“Education is the most powerful weapon which you can use to change the world,”Nelson Mandela1
Another year of school is in session, which is often a reminder to revisit the different avenues for education savings. There are many vehicles for college savings, but 529 savings plans offer the most advantageous tax benefits for education planning.
A quick refresher: A 529 plan is an investment account established for a beneficiary that offers tax benefits when used for qualified education expenses. Examples of qualified education expenses include college tuition and fees, books and materials, room and board, computers and related equipment or services.2 This list has recently been expanded to include expenses beyond college, such as K-12 tuition expenses and student loan repayment.3 As you may imagine, there are guidelines and limitations on some of these expenses, so be sure to consult with your advisory team as it relates to your personal situation.
It’s important that expenses are deemed “qualified” to maintain the tax benefits of a 529 plan. The funds within the account grow tax-deferred, and withdrawals are tax-free if the funds are used for qualified education expenses.4 If the funds are withdrawn and used for other purposes, there would be income tax and a penalty due on the earnings associated with the withdrawal.

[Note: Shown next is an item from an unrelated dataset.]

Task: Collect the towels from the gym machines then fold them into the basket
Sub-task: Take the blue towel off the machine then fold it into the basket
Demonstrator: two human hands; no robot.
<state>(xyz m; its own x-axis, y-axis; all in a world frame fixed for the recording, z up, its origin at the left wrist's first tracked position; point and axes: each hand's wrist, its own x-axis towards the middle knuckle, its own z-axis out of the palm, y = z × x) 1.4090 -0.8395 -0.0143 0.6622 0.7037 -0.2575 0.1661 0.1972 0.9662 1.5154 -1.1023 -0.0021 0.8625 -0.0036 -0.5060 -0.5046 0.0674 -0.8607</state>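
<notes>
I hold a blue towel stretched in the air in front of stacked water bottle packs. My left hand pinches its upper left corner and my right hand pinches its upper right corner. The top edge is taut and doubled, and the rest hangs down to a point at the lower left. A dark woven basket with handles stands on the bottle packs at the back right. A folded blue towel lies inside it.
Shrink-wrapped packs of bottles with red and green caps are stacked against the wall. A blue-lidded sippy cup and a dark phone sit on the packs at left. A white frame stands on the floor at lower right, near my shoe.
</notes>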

Like other rules, there are a few exceptions for which the penalty is waived.
Another tax benefit that may be available is a state income tax deduction on contributions. This varies from state to state. In Oklahoma, individual taxpayers are eligible to deduct up to $10,000 (taxpayers filing jointly are eligible to deduct up to $20,000) in Oklahoma 529 contributions each year.5
One of the benefits of 529 plans is flexibility in contributions. There are no annual contribution limits for 529 plans. However, there may be gift tax planning implications and an aggregate contribution limit, depending on the 529 plan in which you are participating.
Ownership is an important aspect of 529 plans. Currently, parent-owned 529 accounts impact the Free Application for Federal Student Aid (FAFSA) calculation, potentially reducing the student’s financial aid award. While FAFSA may not immediately come to mind as a necessity, it is recommended that every student complete a FAFSA. Although it is perfectly fine for there to be multiple 529s for the same beneficiary, due to recent changes with FAFSA, there are some advantages to structuring 529s with grandparents as owners.6 Prior to these changes, grandparent-owned 529 plans were included in the FAFSA calculation once distributions started and were considered “untaxed student income” to the student. Under the new FAFSA rules, the only income reported for the student will come directly from the federal income tax return(s) used for the FAFSA, eliminating the impact of grandparent-owned 529 distributions on eligibility.
One of the most asked questions when it comes to 529 plans is, “What if the beneficiary doesn’t attend college or there are funds remaining?” There are several planning opportunities in these situations. First, the beneficiary of a 529 plan can be changed to another family member, and the definition of family is quite extensive.7 529 plans can be used for vocational and trade school. And, of course, there is always the option to withdraw the funds and sacrifice the tax benefits.
There are many planning opportunities within 529 plans; if you are considering funding a plan, be sure to visit with your advisory team.
The content of this article is developed from sources believed to provide accurate information. The information in this article is not intended as tax or legal advice. Please consult legal or tax professionals for specific information regarding your individual situation. All expressions of opinion are subject to change. This content is distributed for informational purposes only, and is not to be construed as an offer, solicitation, recommendation, or endorsement of any particular security, products, or services.